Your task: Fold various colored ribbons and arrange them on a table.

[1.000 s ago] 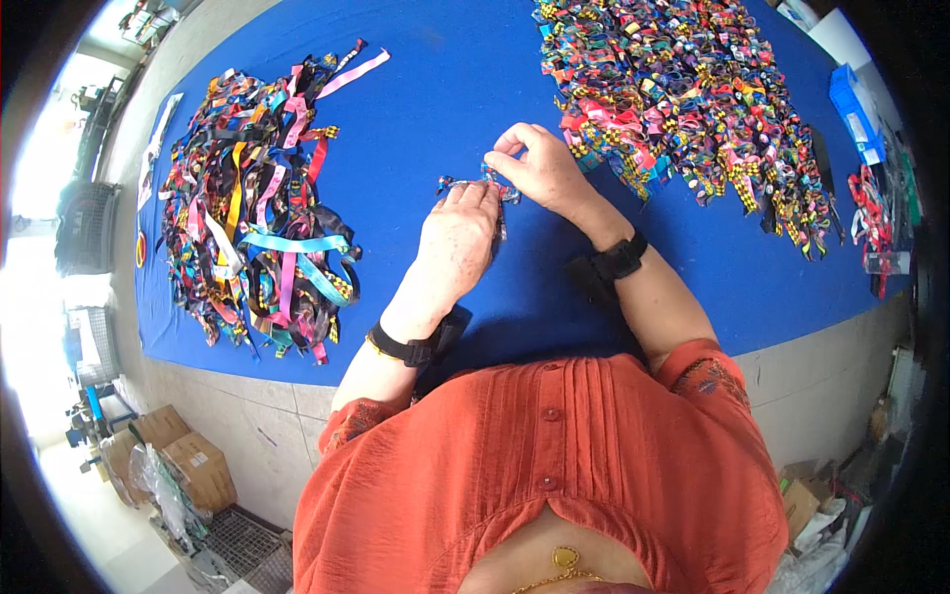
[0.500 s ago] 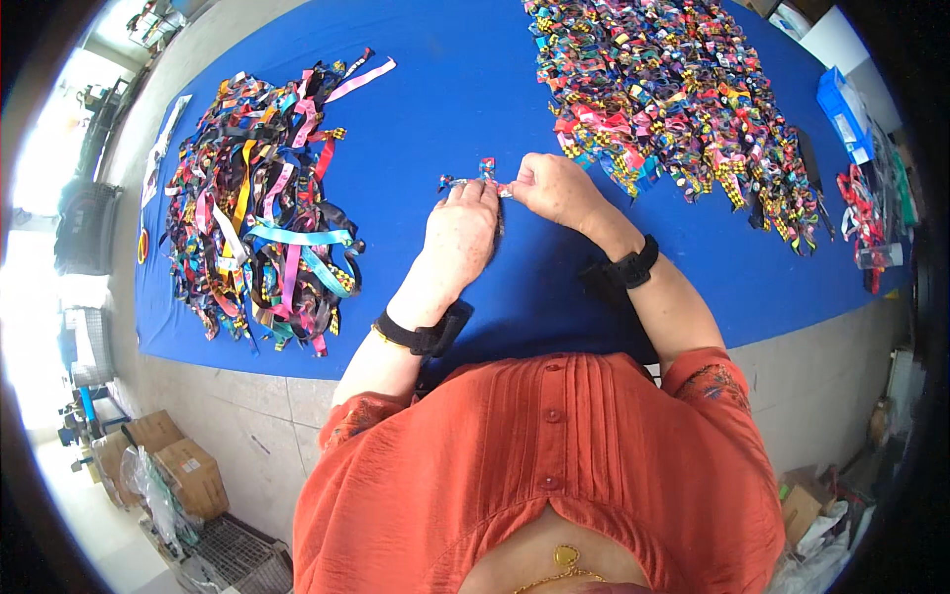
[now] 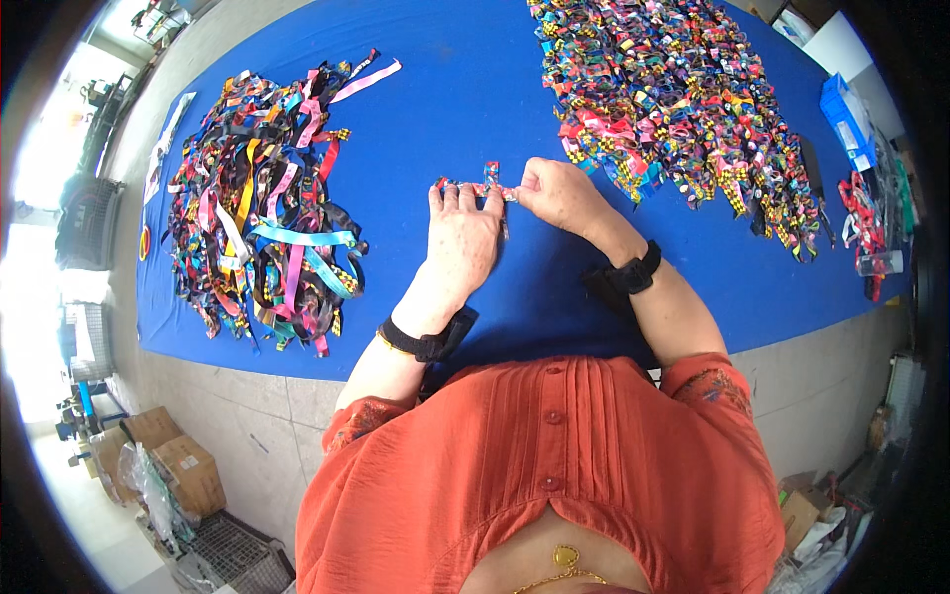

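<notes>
On the blue cloth lies a red patterned ribbon strip (image 3: 508, 194), stretched sideways. Another short ribbon strip (image 3: 492, 172) crosses it, and part of it comes out below, next to my left hand (image 3: 461, 238). That hand lies flat with its fingers stretched over the sideways ribbon, covering some of it. My right hand (image 3: 566, 198) pinches the ribbon's right end between thumb and forefinger. Exactly how the two strips join is hidden under my fingers.
A loose heap of colourful ribbons (image 3: 282, 193) covers the left of the blue table (image 3: 435, 89). Rows of looped ribbons (image 3: 673, 99) fill the far right. A blue box (image 3: 847, 121) and red ribbons (image 3: 865, 228) sit at the right edge. Cardboard boxes (image 3: 188, 475) stand on the floor, lower left.
My left hand has flattened and spread its fingers along the ribbon, which now lies straighter to the left. My right hand still pinches its end, almost in the same place.
</notes>
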The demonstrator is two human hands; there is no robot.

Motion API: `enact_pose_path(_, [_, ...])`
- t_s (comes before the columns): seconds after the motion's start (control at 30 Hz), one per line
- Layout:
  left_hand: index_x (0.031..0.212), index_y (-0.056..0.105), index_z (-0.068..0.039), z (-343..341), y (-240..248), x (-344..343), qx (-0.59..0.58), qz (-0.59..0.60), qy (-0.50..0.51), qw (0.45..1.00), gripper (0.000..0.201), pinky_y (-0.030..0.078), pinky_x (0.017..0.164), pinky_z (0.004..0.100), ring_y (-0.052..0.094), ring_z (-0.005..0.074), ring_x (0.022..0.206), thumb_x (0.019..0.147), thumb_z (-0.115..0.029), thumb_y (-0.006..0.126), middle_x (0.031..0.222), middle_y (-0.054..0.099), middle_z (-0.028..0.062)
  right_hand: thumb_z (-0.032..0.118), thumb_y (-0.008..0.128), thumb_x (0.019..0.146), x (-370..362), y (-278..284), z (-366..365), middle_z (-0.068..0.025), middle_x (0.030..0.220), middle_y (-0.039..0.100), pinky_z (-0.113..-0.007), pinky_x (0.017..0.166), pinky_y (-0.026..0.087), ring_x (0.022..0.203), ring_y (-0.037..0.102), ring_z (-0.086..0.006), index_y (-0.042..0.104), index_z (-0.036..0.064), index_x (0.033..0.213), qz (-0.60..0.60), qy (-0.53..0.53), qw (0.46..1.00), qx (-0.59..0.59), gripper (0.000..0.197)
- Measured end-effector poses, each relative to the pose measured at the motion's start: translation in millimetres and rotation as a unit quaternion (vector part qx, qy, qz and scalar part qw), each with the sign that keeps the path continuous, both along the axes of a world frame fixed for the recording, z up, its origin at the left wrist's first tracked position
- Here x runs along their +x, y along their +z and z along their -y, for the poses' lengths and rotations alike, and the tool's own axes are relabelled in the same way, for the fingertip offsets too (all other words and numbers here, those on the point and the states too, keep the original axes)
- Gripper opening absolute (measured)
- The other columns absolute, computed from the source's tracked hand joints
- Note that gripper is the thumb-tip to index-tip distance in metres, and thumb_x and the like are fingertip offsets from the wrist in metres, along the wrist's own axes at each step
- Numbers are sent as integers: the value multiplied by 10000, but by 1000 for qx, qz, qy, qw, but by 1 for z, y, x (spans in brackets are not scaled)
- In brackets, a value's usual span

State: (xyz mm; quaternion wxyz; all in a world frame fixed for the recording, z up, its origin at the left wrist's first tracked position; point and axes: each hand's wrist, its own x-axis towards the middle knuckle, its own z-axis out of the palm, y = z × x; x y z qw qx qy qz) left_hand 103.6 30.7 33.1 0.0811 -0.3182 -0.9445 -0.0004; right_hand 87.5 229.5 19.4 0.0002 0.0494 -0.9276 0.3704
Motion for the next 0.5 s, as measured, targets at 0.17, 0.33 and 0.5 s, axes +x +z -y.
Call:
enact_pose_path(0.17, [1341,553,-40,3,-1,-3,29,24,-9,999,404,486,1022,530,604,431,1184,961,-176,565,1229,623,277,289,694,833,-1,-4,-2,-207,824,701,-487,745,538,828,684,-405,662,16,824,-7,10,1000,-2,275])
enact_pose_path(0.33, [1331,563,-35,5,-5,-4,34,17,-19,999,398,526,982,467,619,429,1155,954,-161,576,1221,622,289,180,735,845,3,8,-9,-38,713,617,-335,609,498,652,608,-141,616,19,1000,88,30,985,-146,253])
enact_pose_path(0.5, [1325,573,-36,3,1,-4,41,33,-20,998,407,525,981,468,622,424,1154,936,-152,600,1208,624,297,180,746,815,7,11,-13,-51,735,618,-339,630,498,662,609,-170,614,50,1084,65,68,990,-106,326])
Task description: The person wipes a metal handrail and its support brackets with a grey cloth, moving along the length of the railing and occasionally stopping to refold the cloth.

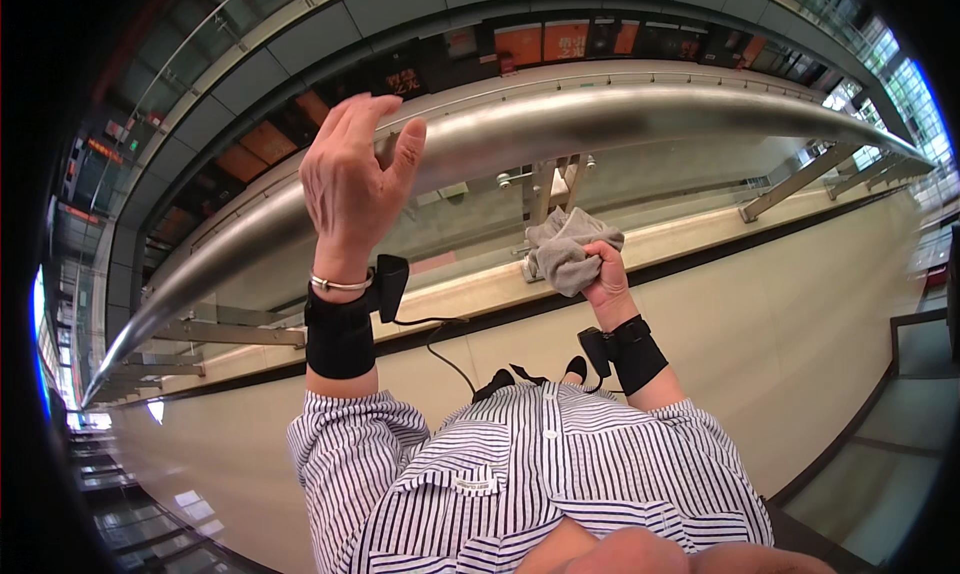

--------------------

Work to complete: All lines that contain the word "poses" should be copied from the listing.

Task answer:
- Measured end-effector poses, each relative to the pose measured at the motion's start: translation in millimetres and rotation as a unit quaternion (vector part qx, qy, qz and scalar part qw), each with the sign that keeps the path continuous, both along the axes of a world frame fixed for the recording, z up, its origin at the left wrist's first tracked position
- Here x runs along their +x, y along their +z and z along their -y, for the poses' lengths and rotations alike, and the tool's own axes are relabelled in the same way, for the fingertip offsets too (all other words and numbers here, those on the point and the states too, keep the original axes)

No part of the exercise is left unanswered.